Indirectly, he had just called her beautiful and perfect. For Max, this was a
Shakespearean soliloquy.
“You won’t lose me.” As proof, she
pinned him to the bed with kisses.
Jeeves left through the doggie
door, not wanting to be crushed by the rolling around.
Several minutes later, several
people pounded on the door. Before they could acknowledge the interruption, Ivy
pushed inside and tossed a bucket of cold water on the couple. “I knew it! Get
off of him, or you’ll kill us all.”
Remarkably unruffled, Max took a
towel off the bedpost to give to Roz. He grabbed a second from the closet for
himself. “You could’ve used your words.”
Beside Ivy, Reuben ogled Roz’s wet
shirt for a moment before explaining, “Kesh stashed some of the grubs in the defective
stasis unit, and they went through metamorphosis on the trip.”
“So?” Roz adjusted her shirt.
Somehow her bra strap had become uncoupled.
“Locusts have flooded the cargo
level,” Ivy said. “If we don’t stop them, they could eat our primary life-support
system, the trees.”
Roz was reluctant to leave Max. “So
wake the other engineers and let them help. Give everybody nets.”

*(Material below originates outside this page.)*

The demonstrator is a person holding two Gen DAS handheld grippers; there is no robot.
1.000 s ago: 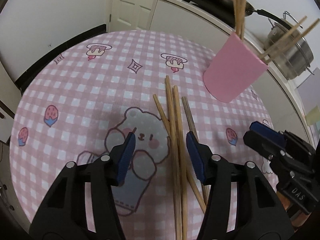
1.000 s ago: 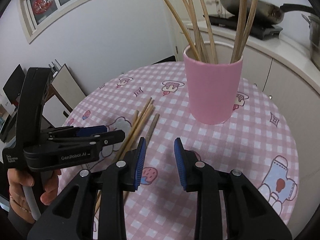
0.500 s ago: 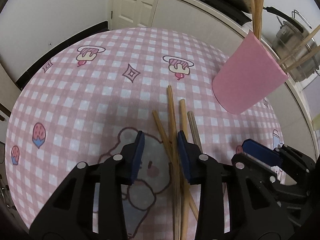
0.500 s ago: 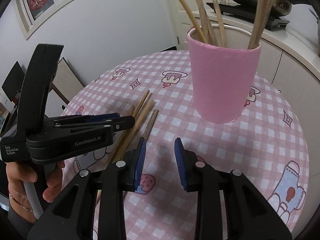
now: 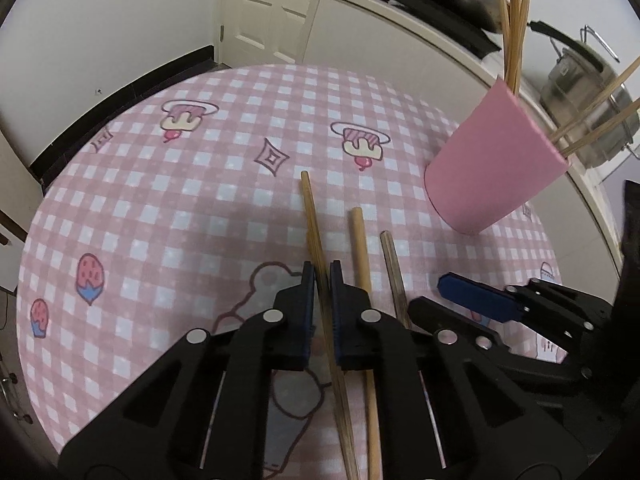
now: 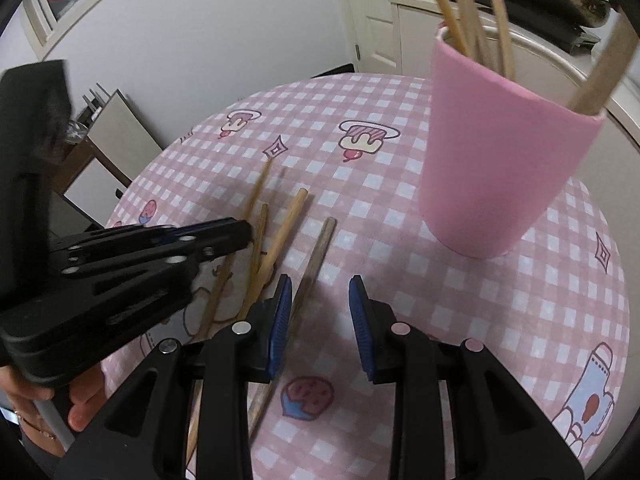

Ivy shook her head. “The black
locusts are notoriously hard to catch, and they bite.”
Max cleared his throat. “It does
seem like too much of a coincidence that the moment you … express interest in
me, a system you just repaired crashes. Maybe your mother was right.”
“Don’t take her side!” Roz shouted.
The light overhead started to flicker.
Ivy whispered, “You may need your
tranq pistol if she doesn’t calm down.”
Roz closed her eyes. “Minder, seal
off all subsections of the cargo floor, including ladders and air ducts.”
The air system whooshed and fell
silent.
Roz asked Max, “If these locusts
were enemy soldiers, how would you attack them?”
Max paused for a moment. “Wait
until evening, after things cool and darkness falls. They’ll go dormant.”
Nodding, Roz said, “Minder, lower
the temperature in the biozones to eight degrees as soon as possible. That
shouldn’t kill off too much vegetation. Kesh, man the bridge and stay alert.
Everyone else, grab the flashlights from the emergency kits in each subsection.
Once everyone reports ready, we’ll turn out the lights.”